▶ _Task statement_: Do not repeat pictures. Repeat exactly the lines of the listing below from its first line through the line with "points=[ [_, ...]".

▶ _Information supplied_:
··········

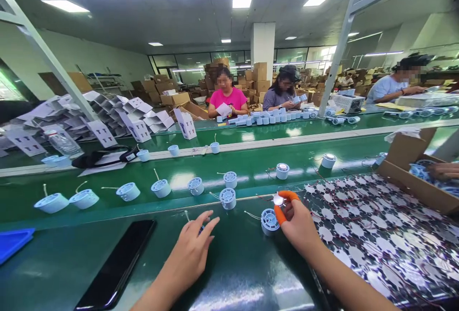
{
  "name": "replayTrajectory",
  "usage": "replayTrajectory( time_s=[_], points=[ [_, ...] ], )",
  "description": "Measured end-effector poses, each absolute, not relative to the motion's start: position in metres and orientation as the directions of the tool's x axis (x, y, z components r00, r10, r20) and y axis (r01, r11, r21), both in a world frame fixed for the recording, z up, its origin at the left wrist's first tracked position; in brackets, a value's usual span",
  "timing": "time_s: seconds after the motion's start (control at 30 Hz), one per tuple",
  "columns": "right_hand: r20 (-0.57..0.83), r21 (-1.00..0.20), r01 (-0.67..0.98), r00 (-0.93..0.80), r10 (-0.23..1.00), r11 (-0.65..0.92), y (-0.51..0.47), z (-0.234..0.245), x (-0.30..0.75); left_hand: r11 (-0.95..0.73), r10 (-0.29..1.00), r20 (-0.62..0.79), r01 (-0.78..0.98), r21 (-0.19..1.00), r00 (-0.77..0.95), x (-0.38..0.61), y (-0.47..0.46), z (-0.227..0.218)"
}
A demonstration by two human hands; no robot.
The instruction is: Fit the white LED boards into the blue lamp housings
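My right hand (296, 222), with orange finger cots on thumb and forefinger, pinches a small white round disc with thin wires (278, 199). Just below and left of that disc, a light-blue round housing (270, 221) with a pale wire stands on the green bench. My left hand (191, 249) is over the bench with its fingers spread. Behind those fingers a bit of another blue housing (202, 228) shows, mostly hidden; whether the fingers touch it I cannot tell. Two more housings, a near one (227, 198) and a farther one (230, 179), stand between and beyond my hands.
Many white discs with red and dark wires (355, 229) cover the right side. A cardboard box (412, 177) sits beyond, another person's hand (446, 170) at it. A black phone (118, 263) and blue tray (14, 244) lie left. Several housings line the green belt (107, 215); co-workers sit opposite.
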State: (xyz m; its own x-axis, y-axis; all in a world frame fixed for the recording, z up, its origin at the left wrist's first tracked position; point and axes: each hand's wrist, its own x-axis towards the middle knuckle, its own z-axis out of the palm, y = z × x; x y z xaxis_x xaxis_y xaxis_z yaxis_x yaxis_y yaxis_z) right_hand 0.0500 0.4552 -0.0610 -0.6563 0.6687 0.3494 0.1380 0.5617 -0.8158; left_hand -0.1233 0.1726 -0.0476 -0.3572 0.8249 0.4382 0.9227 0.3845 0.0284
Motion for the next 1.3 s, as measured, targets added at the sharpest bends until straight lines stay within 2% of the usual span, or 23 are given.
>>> replayTrajectory(
  time_s=[0.13,0.27,0.4,0.47,0.53,0.6,0.67,0.73,0.83,0.9,0.97,1.13,1.2,1.27,1.3],
  points=[
    [0.307,-0.88,0.101,-0.625,0.718,0.464,0.461,-0.054,0.051,0.318,0.802,0.515,0.946,0.059,-0.301,-0.136,0.199,-0.039],
    [0.264,-0.94,-0.001,-0.638,0.723,0.342,0.462,-0.047,0.053,0.192,0.898,0.41,0.981,-0.03,-0.163,-0.135,0.25,-0.012],
    [0.184,-0.978,-0.055,-0.68,0.71,0.201,0.458,-0.037,0.054,0.341,0.926,0.207,0.934,-0.106,-0.314,-0.145,0.281,-0.016],
    [0.168,-0.986,-0.104,-0.685,0.709,0.132,0.459,-0.032,0.056,0.373,0.924,0.149,0.913,-0.162,-0.351,-0.156,0.277,-0.024],
    [0.164,-0.985,-0.155,-0.705,0.69,0.075,0.461,-0.027,0.058,0.383,0.922,0.155,0.9,-0.208,-0.356,-0.167,0.263,-0.028],
    [0.159,-0.982,-0.188,-0.731,0.664,0.027,0.464,-0.023,0.06,0.394,0.912,0.218,0.891,-0.225,-0.348,-0.175,0.25,-0.026],
    [0.148,-0.978,-0.206,-0.748,0.647,-0.015,0.467,-0.018,0.061,0.346,0.918,0.273,0.916,-0.203,-0.287,-0.18,0.25,-0.018],
    [0.136,-0.973,-0.222,-0.758,0.638,-0.057,0.468,-0.014,0.061,0.253,0.939,0.271,0.958,-0.134,-0.21,-0.182,0.269,-0.008],
    [0.121,-0.962,-0.247,-0.767,0.63,-0.116,0.466,-0.01,0.062,0.228,0.967,0.123,0.973,-0.042,-0.221,-0.188,0.319,0.002],
    [0.107,-0.955,-0.257,-0.768,0.631,-0.151,0.463,-0.008,0.065,0.281,0.959,0.031,0.958,-0.047,-0.28,-0.194,0.348,0.005],
    [0.099,-0.945,-0.272,-0.764,0.638,-0.18,0.462,-0.006,0.068,0.321,0.947,0.013,0.945,-0.069,-0.321,-0.199,0.361,0.007],
    [0.134,-0.922,-0.332,-0.756,0.641,-0.198,0.462,0.003,0.073,0.372,0.928,0.056,0.922,-0.112,-0.368,-0.183,0.324,0.005],
    [0.16,-0.925,-0.341,-0.751,0.641,-0.169,0.461,0.007,0.074,0.352,0.933,0.108,0.932,-0.087,-0.342,-0.165,0.301,0.004],
    [0.184,-0.937,-0.33,-0.743,0.644,-0.113,0.46,0.011,0.076,0.295,0.923,0.246,0.955,0.044,-0.296,-0.141,0.285,0.007],
    [0.191,-0.946,-0.315,-0.738,0.647,-0.08,0.458,0.013,0.077,0.247,0.901,0.322,0.955,0.166,-0.289,-0.127,0.282,0.011]
  ],
)
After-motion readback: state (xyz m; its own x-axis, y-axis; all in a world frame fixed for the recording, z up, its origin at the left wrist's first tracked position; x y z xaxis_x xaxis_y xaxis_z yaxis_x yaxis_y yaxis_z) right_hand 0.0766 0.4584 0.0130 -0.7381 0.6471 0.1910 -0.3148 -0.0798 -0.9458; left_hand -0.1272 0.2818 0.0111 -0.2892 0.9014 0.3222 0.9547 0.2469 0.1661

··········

▶ _Result_:
{
  "name": "replayTrajectory",
  "usage": "replayTrajectory( time_s=[_], points=[ [_, ...] ], )",

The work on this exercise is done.